Adolphe Moudiki, né le 10 décembre 1938, est un grand patron camerounais et directeur de la SNH (Société nationale des hydrocarbures). Magistrat de formation, Adolphe Moudiki intègre le ministère de la Justice en 1972 avant d’être nommé en 1975 conseiller technique puis secrétaire général du cabinet du Premier ministre Paul Biya, qu’il ne quittera quasiment plus. En 1982, il le suit à la présidence, où il occupe brièvement un poste de conseiller technique puis la direction du cabinet civil en 1988. Dans l’intervalle, il devient directeur général de la Régie des chemins de fer du Cameroun (Régifercam). Il est ensuite nommé ministre de la Justice et le restera jusqu’en 1991. Mais c’est en 1993 que vient la véritable promotion?: il prend les rênes de la SNH, en tant qu’administrateur directeur général, pour ne plus les lâcher.

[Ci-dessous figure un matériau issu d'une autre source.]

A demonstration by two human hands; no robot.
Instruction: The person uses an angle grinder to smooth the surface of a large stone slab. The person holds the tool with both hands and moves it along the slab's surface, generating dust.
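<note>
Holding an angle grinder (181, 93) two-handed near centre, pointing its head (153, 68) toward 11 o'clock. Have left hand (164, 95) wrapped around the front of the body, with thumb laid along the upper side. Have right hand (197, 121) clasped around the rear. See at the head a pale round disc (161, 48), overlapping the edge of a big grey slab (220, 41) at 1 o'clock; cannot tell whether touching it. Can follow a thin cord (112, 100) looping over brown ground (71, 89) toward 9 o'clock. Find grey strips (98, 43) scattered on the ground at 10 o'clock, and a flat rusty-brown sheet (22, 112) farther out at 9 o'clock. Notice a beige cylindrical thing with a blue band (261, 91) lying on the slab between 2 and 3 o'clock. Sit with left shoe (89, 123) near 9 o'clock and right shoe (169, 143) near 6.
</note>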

Bon vivant, ce Douala issu de la petite bourgeoisie de Yaoundé est devenu l’un des plus puissants personnages de l’État. Jouant de sa proximité avec le président, avec qui il a passé nombre de ses vacances, il demeure son plus fidèle ami. Et sa femme, Nathalie Engamba Ada, est une intime de la première dame, Chantal Biya, qu’elle conseille au sein de sa fondation. Les anciens partenaires de golf se téléphonent encore très régulièrement, même s’ils ne se voient plus que très peu.

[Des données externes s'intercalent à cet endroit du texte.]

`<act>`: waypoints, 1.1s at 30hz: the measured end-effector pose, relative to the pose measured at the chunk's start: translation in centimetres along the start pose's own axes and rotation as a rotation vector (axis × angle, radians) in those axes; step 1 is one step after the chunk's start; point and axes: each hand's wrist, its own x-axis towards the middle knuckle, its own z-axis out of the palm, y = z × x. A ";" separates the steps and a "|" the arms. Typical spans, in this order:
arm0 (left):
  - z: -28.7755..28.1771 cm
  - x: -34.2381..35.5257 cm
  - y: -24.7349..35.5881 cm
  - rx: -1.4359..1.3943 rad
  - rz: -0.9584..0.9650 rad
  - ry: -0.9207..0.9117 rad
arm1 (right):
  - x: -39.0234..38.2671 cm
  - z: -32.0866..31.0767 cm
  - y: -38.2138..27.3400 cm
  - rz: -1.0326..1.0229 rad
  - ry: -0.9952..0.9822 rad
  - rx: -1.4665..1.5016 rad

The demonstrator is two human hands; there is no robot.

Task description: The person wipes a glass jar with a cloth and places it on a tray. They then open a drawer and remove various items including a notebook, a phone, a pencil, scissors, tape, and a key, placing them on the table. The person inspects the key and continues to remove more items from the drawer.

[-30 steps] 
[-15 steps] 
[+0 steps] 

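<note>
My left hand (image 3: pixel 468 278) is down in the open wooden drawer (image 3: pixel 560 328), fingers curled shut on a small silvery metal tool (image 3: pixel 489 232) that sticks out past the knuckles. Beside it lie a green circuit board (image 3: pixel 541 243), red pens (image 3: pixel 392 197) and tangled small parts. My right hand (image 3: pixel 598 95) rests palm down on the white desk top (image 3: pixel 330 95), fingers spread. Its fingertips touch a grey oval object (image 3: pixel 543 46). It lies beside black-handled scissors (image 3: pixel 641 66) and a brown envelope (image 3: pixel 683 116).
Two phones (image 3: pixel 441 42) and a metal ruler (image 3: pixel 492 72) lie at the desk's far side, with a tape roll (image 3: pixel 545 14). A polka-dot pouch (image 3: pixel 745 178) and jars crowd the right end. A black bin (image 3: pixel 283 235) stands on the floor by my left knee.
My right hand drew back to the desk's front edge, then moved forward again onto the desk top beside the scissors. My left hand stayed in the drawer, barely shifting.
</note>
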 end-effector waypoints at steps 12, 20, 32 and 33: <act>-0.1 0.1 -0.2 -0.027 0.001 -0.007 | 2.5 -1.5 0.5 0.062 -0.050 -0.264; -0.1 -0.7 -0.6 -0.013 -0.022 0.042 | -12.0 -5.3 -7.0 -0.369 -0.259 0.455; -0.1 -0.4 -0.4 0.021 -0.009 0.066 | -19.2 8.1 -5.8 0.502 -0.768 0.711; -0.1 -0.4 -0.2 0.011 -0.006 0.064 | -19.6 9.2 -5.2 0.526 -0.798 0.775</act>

Entre Adolphe Moudiki et le chef de l’État, la complicité n’est pas feinte. Les deux hommes, qui se sont connus sur les bancs du lycée Leclerc de Yaoundé et ont longtemps joué au tennis ensemble ainsi qu’au golf, accompagnés de Jean-Gaston Noah, ont grimpé de concert les échelons du pouvoir.
Plus affaibli par l’âge que Paul Biya, Adolphe Moudiki a certes demandé à plusieurs reprises à prendre sa retraite, mais le chef de l’État a catégoriquement refusé, estimant qu’il ne pouvait faire confiance à aucune autre personne dans la gestion de la SNH. Et pour cause, c’est notamment Moudiki qui a accordé en 2001 au Trésor public l’avance de 31 millions de dollars – dont 27 millions auraient été détournés – nécessaire à l’achat de l’avion présidentiel Albatros.
Depuis, l’affaire a fait son lot de victimes (Marafa Hamidou Yaya, Jean-Marie Atangana Mebara, Jérôme Mendouga, décédé en détention, et Yves Michel Fotso), mais le patron de la SNH n’a rien perdu de son influence. S’il déserte la plupart du temps son bureau et délègue beaucoup de dossiers à ses deux directeurs financiers et commerciaux, il conserve les clés de la « tirelire » de l’État, faisant et défaisant les carrières dans le domaine des hydrocarbures, où aucun directeur ou ministre ne saurait s’opposer à lui.